The inheritance is computed in the data preparation step.
Search name processing
The prepared place information is handed to the tokenizer next. This is a Python module responsible for processing the names from both name and address terms and building up the word index from them. The process is explained in more detail in the Tokenizer chapter.
Address processing
Finally, the preprocessed place information and the results of the search name processing are written back to the database. At this point the update trigger of the placex/location_property_osmline tables take over and fill all the dependent tables. This makes up the most work-intensive part of the indexing.
Nominatim distinguishes between dependent and independent places. Dependent places are all places on rank 30: house numbers, POIs etc. These places don't have a full address of their own. Instead they are attached to a parent street or place and use the information of the parent for searching and displaying information. Everything else are independent places: streets, parks, water bodies, suburbs, cities, states etc. They receive a full address on their own.
The address processing for both types of places is very different.
Independent places
To compute the address of an independent place Nominatim searches for all
places that cover the place to compute the address for at least partially.
For places with an area, that area is used to check for coverage. For place
nodes an artificial square area is computed according to the rank of
the place. The lower the rank the lager the area. The location_area_large_X
tables are there to facilitate the lookup.
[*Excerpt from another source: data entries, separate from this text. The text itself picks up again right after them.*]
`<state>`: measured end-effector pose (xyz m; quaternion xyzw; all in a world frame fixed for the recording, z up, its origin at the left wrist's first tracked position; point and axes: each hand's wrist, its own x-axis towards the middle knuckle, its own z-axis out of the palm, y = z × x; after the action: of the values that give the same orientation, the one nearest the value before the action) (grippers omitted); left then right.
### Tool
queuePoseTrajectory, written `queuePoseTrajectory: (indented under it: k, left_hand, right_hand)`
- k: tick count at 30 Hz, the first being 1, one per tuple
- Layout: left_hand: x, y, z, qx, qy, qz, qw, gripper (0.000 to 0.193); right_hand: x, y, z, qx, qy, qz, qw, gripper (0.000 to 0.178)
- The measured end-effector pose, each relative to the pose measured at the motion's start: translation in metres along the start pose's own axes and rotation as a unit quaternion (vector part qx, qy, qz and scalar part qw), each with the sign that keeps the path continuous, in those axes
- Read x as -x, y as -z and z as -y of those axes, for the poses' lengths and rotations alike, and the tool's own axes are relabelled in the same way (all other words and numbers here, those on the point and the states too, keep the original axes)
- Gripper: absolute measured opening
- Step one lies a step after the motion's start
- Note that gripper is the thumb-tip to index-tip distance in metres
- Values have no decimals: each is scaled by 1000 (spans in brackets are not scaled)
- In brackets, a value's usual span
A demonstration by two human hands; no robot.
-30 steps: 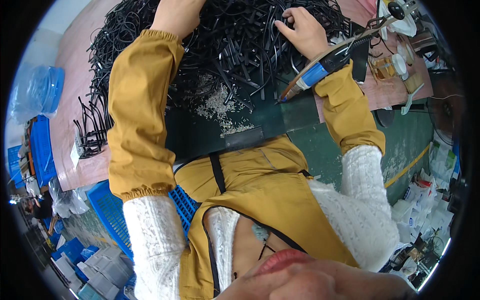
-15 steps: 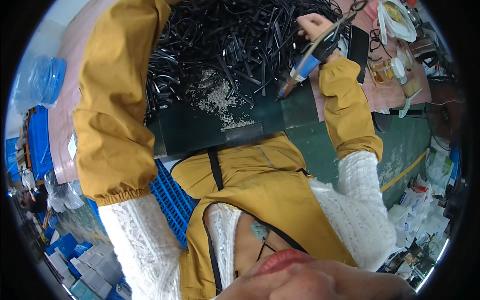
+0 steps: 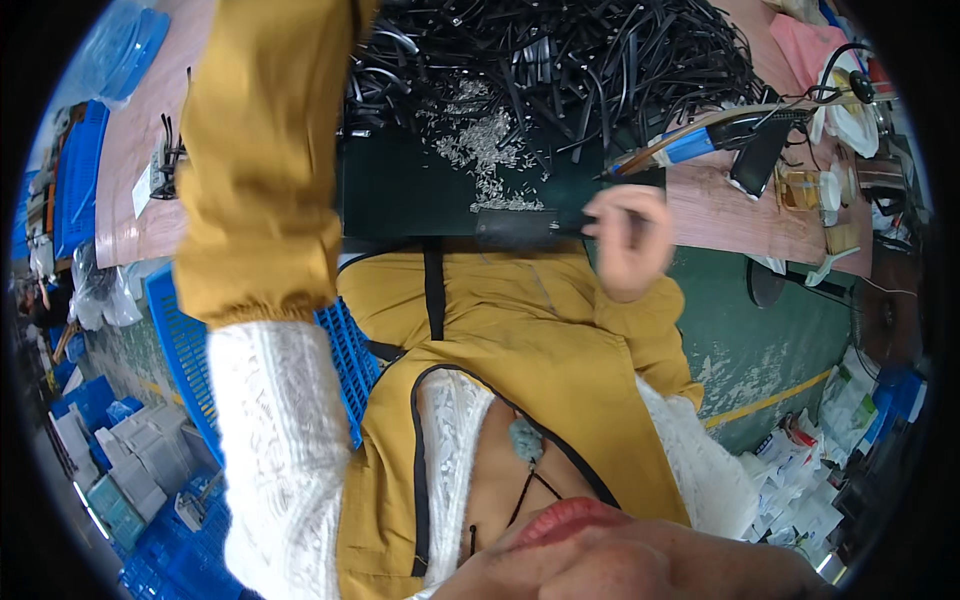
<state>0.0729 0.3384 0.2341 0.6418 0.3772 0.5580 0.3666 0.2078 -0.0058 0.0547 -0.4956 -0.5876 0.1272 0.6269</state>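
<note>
My right hand (image 3: 632, 240) is over the front edge of the bench, just right of a small dark plate (image 3: 515, 228). Its fingers are curled and slightly blurred; a thin dark end seems to stick out beside the fingertips, but I cannot make out what it is. Beyond the top edge of the picture my left hand is hidden, with only its mustard sleeve (image 3: 265, 150) showing. A big heap of black strips (image 3: 560, 60) covers the back of the dark work surface (image 3: 390, 195). In front of it lie many small shiny bits (image 3: 485, 145).
A pointed tool with a blue grip (image 3: 690, 146) slants above the right side, its tip near my right hand. Behind it lies a black flat device (image 3: 760, 160). A jar (image 3: 800, 190) stands farther right. At lower left is a blue crate (image 3: 185, 350).
My right hand has come down from the heap beside the tool to the bench's front edge. My left arm has shifted slightly right, its hand leaving the picture. The whole view has shifted.
</note>
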Motion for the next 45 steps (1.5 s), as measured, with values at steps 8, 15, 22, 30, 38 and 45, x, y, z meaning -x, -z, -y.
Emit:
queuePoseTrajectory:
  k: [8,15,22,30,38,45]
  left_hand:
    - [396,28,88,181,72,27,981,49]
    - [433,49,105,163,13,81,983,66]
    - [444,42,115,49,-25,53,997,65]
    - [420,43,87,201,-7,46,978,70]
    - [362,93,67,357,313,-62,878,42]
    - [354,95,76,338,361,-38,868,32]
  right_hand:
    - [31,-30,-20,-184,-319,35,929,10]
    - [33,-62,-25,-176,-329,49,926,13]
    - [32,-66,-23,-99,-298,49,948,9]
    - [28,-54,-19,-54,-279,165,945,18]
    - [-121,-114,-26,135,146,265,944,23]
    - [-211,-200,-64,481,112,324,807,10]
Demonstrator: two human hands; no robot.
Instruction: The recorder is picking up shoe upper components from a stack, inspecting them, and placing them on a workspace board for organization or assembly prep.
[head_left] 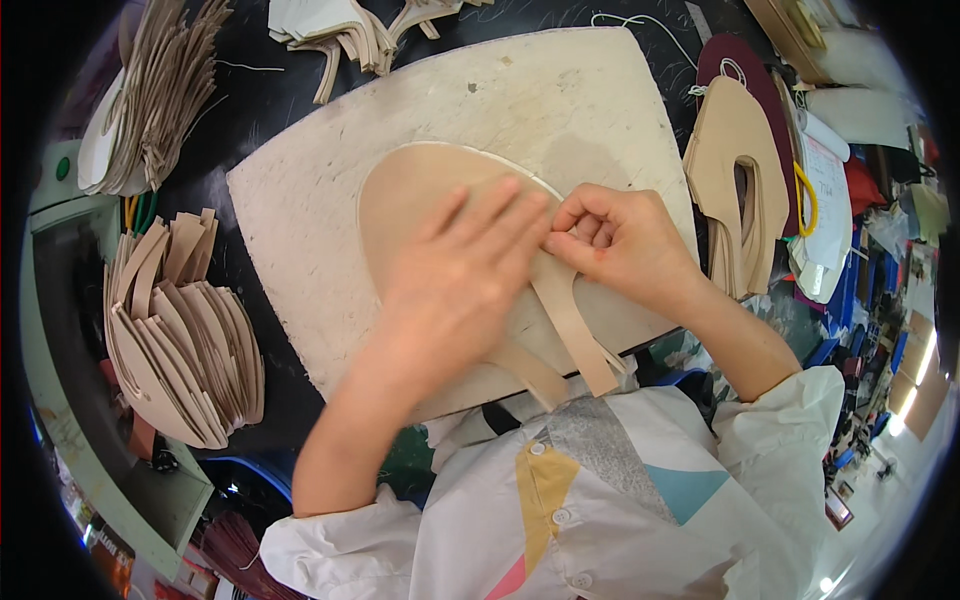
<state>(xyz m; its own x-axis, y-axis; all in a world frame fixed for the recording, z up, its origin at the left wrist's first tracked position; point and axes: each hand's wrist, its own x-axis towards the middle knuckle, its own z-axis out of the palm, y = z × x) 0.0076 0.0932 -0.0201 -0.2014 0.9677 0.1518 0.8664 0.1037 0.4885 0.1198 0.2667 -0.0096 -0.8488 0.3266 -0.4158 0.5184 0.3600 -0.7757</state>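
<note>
A beige shoe upper piece (408,200), rounded at its far end and with two strap-like tails toward me, lies on a pale worn board (300,270). A thin white edge shows along its far rim. My left hand (465,265) is blurred by motion, its fingers stretched out flat over the middle of the piece. On the piece's right edge, the thumb and forefinger of my right hand (625,240) are pinched together, the other fingers curled in. Whatever lies right under the left palm is hidden.
Stacked beige cut pieces (185,340) stand at the left, with a bundle of similar ones (165,100) behind. More beige pieces (735,180) lie right of the board, near papers (822,190) and a yellow ring (806,200). White-topped pieces (335,30) sit on the dark table beyond.
</note>
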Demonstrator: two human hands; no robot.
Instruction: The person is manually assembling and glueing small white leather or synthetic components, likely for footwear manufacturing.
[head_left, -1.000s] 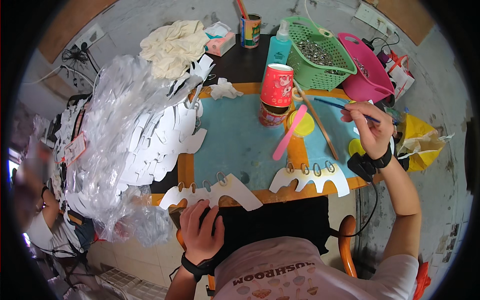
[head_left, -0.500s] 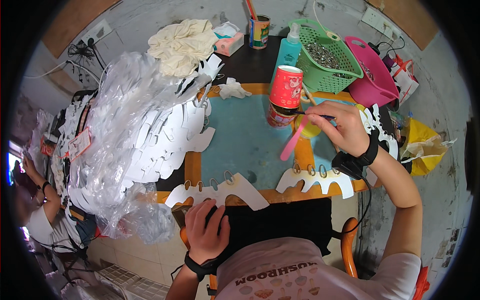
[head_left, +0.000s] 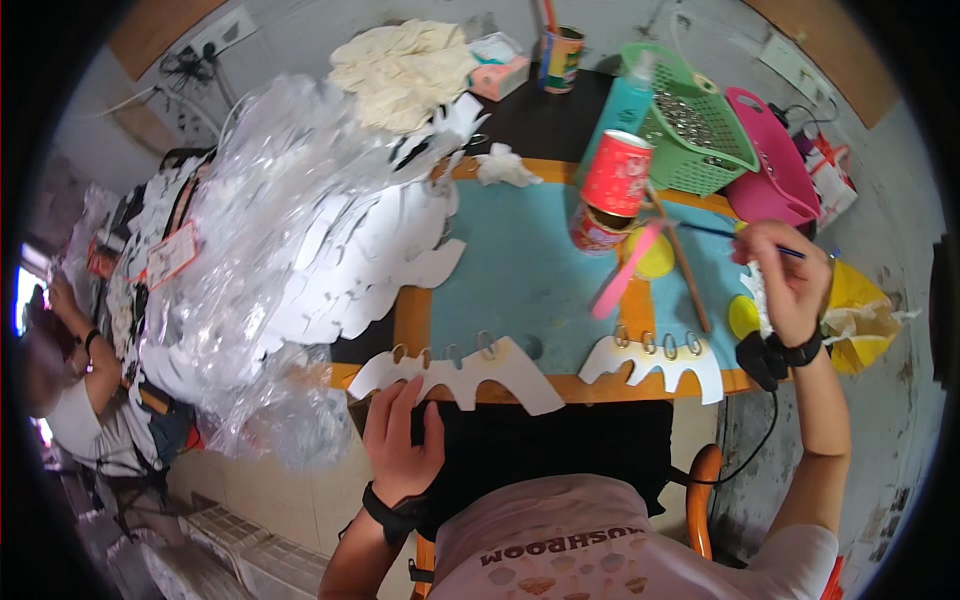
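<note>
My right hand (head_left: 785,275) is raised over the right side of the table, its fingers pinched on a thin dark-blue brush (head_left: 715,231) whose thin end points left. My left hand (head_left: 404,440) has its fingers stretched out, the tips at the lower edge of a white scalloped piece (head_left: 515,378) with metal rings along its top. A second white scalloped piece (head_left: 650,365) with similar rings lies to its right. Beyond them a red cup (head_left: 618,172) sits tilted on a small open tin (head_left: 597,230). Beside the tin lie a pink spatula (head_left: 627,270), a yellow disc (head_left: 656,257) and a brown stick (head_left: 688,270).
Crumpled clear plastic (head_left: 270,200) and many white cut pieces (head_left: 365,250) heap on the left. At the back stand a teal pump bottle (head_left: 625,105), a green basket (head_left: 715,175) of small metal parts and a pink basket (head_left: 775,185). Another person's arm (head_left: 88,335) shows far left.
My right hand has moved right with the brush, away from the tin. My left hand stays by the white piece. The whole view has shifted slightly.
</note>
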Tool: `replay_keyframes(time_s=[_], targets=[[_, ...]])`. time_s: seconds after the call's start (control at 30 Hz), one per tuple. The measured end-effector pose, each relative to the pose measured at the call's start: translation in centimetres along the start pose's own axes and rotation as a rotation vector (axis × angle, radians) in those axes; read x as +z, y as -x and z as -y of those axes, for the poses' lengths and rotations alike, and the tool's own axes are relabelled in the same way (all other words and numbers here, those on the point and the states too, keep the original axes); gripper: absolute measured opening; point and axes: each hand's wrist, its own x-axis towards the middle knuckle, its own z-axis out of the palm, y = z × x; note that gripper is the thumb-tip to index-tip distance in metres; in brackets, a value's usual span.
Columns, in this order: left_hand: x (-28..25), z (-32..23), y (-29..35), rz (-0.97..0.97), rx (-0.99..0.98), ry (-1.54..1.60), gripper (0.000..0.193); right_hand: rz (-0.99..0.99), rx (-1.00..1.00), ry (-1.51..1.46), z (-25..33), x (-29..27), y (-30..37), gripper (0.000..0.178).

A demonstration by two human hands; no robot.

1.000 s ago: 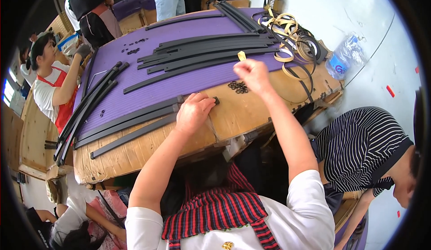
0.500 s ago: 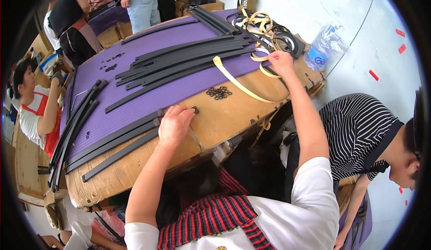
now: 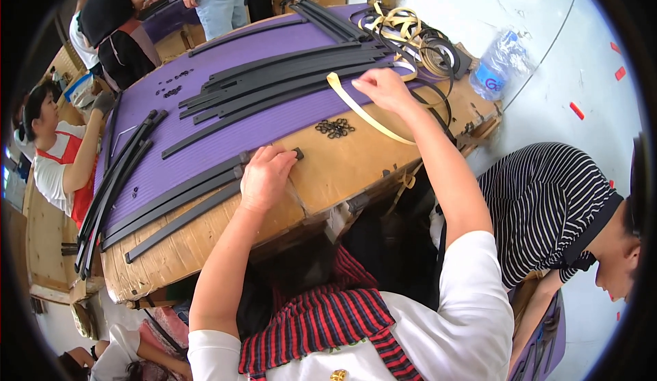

All places that can function as
the address of another place are saved in those tables.
addr:*
and isin:*
tags are taken into account to compute the address, too.
Nominatim will give preference to places with the same name as in these tags
when looking for places in the vicinity. If there are no matching place names
at all, then the tags are at least added to the search index. That means that
the names will not be shown in the result as the 'address' of the place, but
searching by them still works.
Independent places are always added to the global search index search_name
.
Dependent places
Dependent places skip the full address computation for performance reasons. Instead they just find a parent place to attach themselves to.
By default a POI or house number will be attached to the closest street. That can be any major or minor street indexed by Nominatim. In the default configuration that means that it can attach itself to a footway but only when it has a name.
When the dependent place has an addr:street
tag, then Nominatim will first
try to find a street with the same name before falling back to the closest
street.
There are also addresses in OSM, where the housenumber does not belong
to a street at all. These have an addr:place
tag. For these places, Nominatim
tries to find a place with the given name in the indexed places with an
address rank between 16 and 25. If none is found, then the dependent place
is attached to the closest place in that category and the addr:place name is
added as unlisted place, which indicates to Nominatim that it needs to add
it to the address output, no matter what. This special case is necessary to
cover addresses that don't really refer to an existing object.
When an address has both the addr:street
and addr:place
tag, then Nominatim
assumes that the addr:place
tag in fact should be the city part of the address
and give the POI the usual street number address.
Dependent places are only added to the global search index search_name
when
they have either a name themselves or when they have address tags that are not
covered by the places that make up their address. The latter ensures that
addresses are always searchable by those address tags.